I grew up in a small town in central Minnesota.  At my school, the opportunity to explore STEM, specifically engineering, wasn’t really available.  Despite this, I always had a strong interest in STEM fields.  I used to spend hours watching the Discovery Channel, and being enthralled by all the amazing experiments people around the world were doing.

In my junior year of high school, my chemistry teacher approached me and told me about a camp focused on exploring engineering and physical science careers at the University of Minnesota.  He told me that he thought it would be a great opportunity for me and that he’d happily write me a letter of recommendation.  I took him up on that offer, and the camp solidified my passion for engineering.  Shortly after the camp, I applied for admission to the University of Minnesota – Twin Cities in engineering.  My interest in Agricultural Engineering, however, wouldn’t come until later in my college experience.
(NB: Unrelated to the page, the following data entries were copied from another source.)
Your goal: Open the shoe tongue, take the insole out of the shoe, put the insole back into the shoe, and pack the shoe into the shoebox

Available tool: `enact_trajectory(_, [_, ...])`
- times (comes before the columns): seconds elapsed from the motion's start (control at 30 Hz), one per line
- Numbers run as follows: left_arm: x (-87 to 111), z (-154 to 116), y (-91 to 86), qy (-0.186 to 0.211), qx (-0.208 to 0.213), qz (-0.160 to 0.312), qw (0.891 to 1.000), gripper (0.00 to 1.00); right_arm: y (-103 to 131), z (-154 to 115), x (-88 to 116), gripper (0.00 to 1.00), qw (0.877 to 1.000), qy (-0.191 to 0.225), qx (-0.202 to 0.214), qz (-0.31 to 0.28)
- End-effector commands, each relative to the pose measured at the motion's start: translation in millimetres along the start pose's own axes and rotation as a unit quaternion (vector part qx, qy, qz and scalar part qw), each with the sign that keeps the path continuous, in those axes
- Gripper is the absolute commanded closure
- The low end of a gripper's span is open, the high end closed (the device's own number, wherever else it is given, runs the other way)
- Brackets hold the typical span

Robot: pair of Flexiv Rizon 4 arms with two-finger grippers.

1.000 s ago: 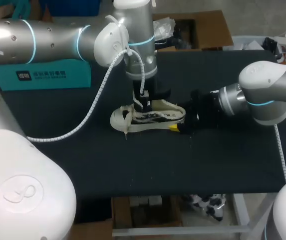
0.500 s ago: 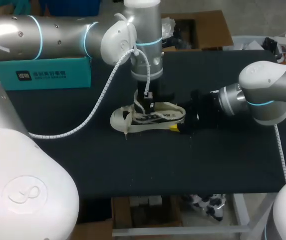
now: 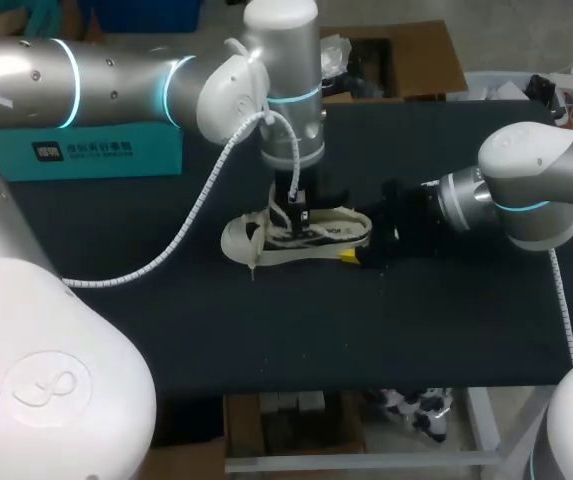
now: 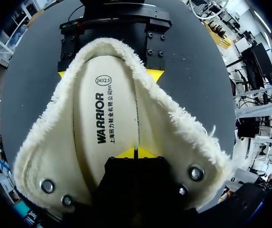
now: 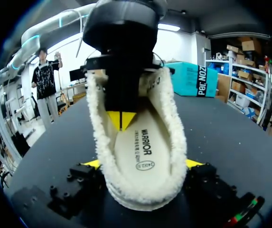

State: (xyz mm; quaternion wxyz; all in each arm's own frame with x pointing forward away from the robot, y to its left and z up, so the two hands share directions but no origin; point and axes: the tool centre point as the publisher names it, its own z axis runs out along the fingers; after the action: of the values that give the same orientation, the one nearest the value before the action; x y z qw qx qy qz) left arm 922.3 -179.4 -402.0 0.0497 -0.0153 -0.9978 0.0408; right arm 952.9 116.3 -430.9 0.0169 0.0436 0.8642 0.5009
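A white low shoe (image 3: 256, 245) with a fleece lining lies mid-table, toe toward my left. Its cream insole (image 4: 105, 109) lies flat inside the shoe. My left gripper (image 3: 292, 213) comes down into the shoe's mouth. Its yellow tips are shut together (image 4: 136, 153) and rest on or just over the insole (image 5: 138, 152); whether they pinch it I cannot tell. My right gripper (image 3: 361, 250) holds the heel, with one yellow-tipped finger on each side of it (image 5: 143, 164). The teal shoebox (image 3: 81, 150) stands at the back left.
The black table (image 3: 366, 330) spreads bare in front of the shoe and to its right. Loose laces (image 3: 254, 262) trail off the shoe's near side. My left arm's white cable (image 3: 191, 215) hangs over the table's left half.
My left arm's wrist has swung a little to the right above the shoe, its gripper staying inside. The shoe and my right arm have not moved.
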Motion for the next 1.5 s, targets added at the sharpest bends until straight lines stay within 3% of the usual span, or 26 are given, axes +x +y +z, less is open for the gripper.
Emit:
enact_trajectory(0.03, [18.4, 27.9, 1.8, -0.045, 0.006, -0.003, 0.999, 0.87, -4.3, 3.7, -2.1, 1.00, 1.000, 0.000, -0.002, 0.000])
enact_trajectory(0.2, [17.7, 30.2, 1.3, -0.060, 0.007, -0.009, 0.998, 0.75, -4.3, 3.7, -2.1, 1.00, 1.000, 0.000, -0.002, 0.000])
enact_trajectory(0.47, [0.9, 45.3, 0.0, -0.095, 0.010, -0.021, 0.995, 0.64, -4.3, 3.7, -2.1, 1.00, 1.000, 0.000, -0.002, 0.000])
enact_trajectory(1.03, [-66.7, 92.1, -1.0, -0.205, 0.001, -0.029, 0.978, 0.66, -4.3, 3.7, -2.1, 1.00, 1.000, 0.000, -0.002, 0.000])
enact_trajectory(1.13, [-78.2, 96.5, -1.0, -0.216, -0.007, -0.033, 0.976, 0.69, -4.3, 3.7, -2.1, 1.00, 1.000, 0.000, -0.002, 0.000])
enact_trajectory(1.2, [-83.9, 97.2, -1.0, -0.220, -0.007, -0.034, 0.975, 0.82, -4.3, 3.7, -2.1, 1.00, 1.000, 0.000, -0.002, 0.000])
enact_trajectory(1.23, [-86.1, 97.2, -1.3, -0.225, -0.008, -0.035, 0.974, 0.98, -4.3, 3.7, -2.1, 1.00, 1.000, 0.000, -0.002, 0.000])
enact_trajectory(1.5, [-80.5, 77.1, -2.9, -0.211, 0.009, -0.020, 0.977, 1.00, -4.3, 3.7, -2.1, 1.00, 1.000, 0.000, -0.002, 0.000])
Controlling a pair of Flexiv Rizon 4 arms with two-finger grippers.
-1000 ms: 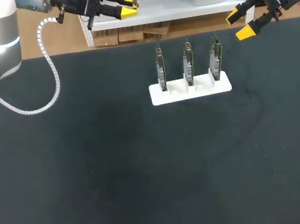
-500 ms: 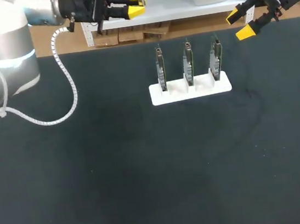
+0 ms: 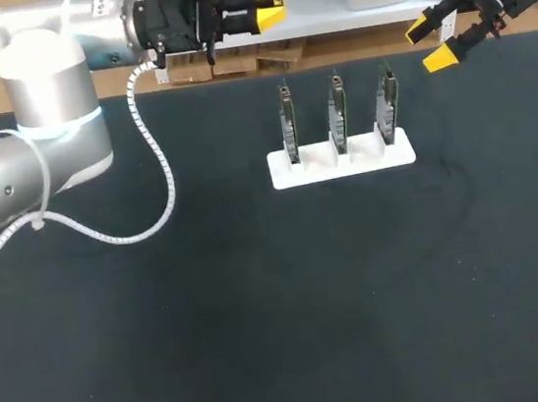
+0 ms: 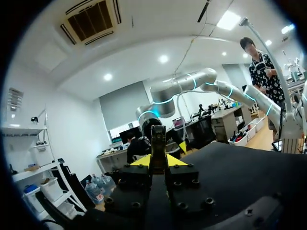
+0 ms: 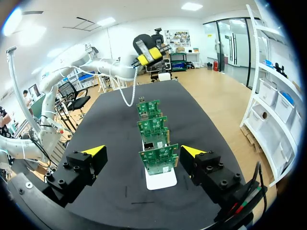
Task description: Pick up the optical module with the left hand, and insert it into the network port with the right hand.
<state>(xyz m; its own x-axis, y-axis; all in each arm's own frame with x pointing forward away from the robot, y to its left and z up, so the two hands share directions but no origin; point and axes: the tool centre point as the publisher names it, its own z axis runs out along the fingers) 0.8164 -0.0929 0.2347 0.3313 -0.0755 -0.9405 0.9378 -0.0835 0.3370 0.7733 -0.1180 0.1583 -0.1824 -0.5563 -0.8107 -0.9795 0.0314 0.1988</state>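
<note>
The optical module (image 4: 158, 143), a slim metal bar, stands upright between the yellow tips of my left gripper (image 4: 158, 161), which is shut on it. That left gripper (image 3: 264, 8) hangs above the table's far edge, left of and behind the boards, and also shows as the left gripper (image 5: 149, 53) in the right wrist view. Three green circuit boards (image 3: 338, 113) stand upright in a white holder (image 3: 341, 162). My right gripper (image 3: 432, 43) is wide open and empty at the far right. The boards (image 5: 158, 160) lie ahead of the right gripper (image 5: 143, 151), between its spread fingers.
The dark table mat (image 3: 262, 301) spreads bare in front of the holder. My left arm's white cable (image 3: 152, 177) loops over the mat's far left. A shelf with a white bin sits just past the far edge.
My left arm has swung to the right along the far edge, carrying the module closer to the boards. The right arm has kept still.
</note>
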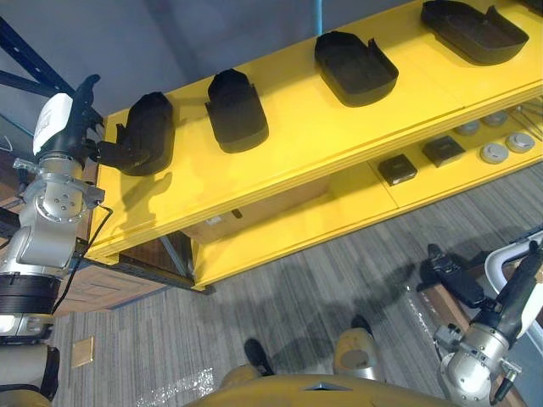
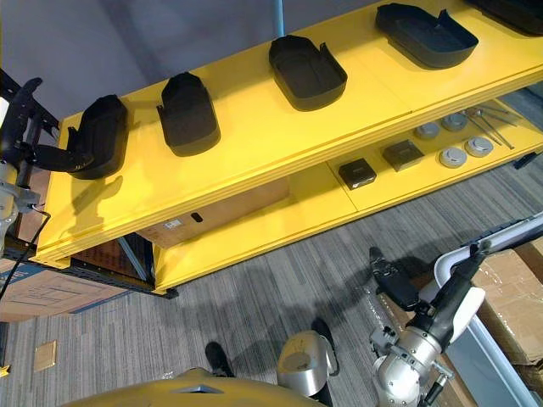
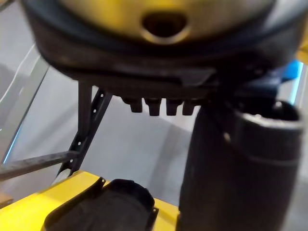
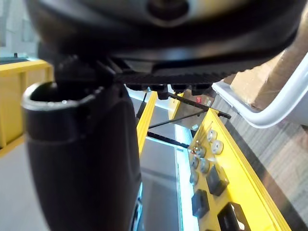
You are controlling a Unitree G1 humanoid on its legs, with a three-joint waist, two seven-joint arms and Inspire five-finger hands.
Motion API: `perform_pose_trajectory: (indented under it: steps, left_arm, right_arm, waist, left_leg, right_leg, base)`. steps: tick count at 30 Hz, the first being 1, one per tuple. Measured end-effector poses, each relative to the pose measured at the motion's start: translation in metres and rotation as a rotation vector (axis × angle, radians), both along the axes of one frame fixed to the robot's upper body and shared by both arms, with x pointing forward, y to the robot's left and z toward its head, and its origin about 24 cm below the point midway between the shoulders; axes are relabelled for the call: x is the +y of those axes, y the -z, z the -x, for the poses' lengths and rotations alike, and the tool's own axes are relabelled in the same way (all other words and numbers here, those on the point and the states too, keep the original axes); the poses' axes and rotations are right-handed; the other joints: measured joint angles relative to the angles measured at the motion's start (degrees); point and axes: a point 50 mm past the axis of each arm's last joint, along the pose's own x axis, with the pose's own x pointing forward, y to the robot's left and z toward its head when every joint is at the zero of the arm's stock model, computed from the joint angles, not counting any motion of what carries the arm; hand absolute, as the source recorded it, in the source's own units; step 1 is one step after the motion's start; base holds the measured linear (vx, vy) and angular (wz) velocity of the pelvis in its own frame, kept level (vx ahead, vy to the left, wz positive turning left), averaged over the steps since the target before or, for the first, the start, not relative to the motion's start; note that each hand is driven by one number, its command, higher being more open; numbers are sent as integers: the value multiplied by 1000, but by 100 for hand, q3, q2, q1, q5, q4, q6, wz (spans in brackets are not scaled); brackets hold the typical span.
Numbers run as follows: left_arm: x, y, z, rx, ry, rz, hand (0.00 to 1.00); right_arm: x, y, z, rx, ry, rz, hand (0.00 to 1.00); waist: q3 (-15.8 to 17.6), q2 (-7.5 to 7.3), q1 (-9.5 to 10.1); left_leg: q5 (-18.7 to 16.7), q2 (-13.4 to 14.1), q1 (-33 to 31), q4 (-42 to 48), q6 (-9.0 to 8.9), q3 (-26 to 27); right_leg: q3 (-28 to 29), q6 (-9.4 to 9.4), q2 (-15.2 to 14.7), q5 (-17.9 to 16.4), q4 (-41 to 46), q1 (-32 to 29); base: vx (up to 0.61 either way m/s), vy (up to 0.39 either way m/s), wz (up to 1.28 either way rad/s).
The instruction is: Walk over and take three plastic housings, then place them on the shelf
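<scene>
Several black plastic housings lie in a row on the top board of the yellow shelf (image 1: pixel 322 144). The leftmost housing (image 1: pixel 149 132) sits at the board's left end, with a second housing (image 1: pixel 237 110) and a third (image 1: pixel 355 66) further right. My left hand (image 1: pixel 117 154) reaches in from the left at board height, fingers straight, its tips against the near-left side of the leftmost housing. A housing (image 3: pixel 108 207) lies on the yellow board past that hand in the left wrist view. My right hand (image 1: pixel 450 273) hangs low at the lower right, relaxed and holding nothing.
The lower yellow board carries small black boxes (image 1: pixel 397 170) and round metal parts (image 1: pixel 495 153). A cardboard box (image 1: pixel 254 212) stands under the top board. Cardboard boxes (image 2: pixel 509 280) and a white tube frame (image 2: pixel 462 254) stand by my right arm. Blue rack struts (image 1: pixel 25 51) rise at the far left.
</scene>
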Motion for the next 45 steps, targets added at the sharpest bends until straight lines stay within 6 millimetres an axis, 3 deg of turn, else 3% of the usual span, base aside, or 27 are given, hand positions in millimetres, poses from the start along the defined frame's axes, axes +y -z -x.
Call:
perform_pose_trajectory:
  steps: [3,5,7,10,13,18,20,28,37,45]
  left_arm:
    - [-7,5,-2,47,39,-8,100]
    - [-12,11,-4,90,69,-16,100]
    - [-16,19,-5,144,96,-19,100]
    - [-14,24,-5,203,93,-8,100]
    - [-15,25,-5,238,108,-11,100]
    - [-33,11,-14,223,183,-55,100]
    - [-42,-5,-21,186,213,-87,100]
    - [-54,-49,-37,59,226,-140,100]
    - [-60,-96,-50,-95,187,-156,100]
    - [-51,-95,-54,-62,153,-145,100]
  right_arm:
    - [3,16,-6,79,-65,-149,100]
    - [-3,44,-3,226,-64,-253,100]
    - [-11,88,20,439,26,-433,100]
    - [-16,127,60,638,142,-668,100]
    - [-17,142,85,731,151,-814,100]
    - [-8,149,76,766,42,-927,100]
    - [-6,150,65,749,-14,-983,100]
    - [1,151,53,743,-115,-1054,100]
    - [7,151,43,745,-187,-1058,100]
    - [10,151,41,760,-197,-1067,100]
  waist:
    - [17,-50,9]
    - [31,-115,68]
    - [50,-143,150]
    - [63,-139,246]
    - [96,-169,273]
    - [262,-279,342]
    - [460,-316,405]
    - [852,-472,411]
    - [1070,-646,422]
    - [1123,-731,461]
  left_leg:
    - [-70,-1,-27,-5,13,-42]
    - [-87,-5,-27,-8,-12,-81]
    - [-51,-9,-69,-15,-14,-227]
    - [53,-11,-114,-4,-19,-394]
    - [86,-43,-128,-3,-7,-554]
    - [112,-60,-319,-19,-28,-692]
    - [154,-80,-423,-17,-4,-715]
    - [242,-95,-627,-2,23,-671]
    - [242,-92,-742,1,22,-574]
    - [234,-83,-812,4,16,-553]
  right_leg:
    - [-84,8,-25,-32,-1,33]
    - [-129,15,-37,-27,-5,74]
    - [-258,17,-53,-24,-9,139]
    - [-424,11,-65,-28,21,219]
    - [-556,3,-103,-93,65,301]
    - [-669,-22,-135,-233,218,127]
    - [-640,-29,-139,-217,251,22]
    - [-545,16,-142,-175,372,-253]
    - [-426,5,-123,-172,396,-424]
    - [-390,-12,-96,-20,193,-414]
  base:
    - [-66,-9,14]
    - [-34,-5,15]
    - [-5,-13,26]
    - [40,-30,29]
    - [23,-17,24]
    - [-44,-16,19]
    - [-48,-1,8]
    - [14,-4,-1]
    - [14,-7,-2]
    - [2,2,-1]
I attended the University of Minnesota – Twin Cities and graduated in 2017 with a degree in Mechanical Engineering.  During college, I was heavily involved with our collegiate Society of Women Engineers section.  I held a couple different leadership positions but my most notable position was Team Tech Director during my junior and senior years.  In this position, I had the privilege of leading a team of engineering students with the goal of solving a real industry problem that was given to us by a company sponsor.  Over the two years, I ran a project with Ecolab to “Increase the Efficiency of Industrial Laundry Machines” and a project with 3M to “Develop a Rapid Heat Transfer Chamber”.  This position also gave me the opportunity to present at SWE conferences on our team’s projects!

Outside of SWE, I also gained technical experience through two internships and a co-op.  My first internship was at Buhler Inc. as a Mechanical Engineering intern.  I supported capital projects and worked heavily with the shop floor to develop CAD drawings of parts that could be used to fabricate machines.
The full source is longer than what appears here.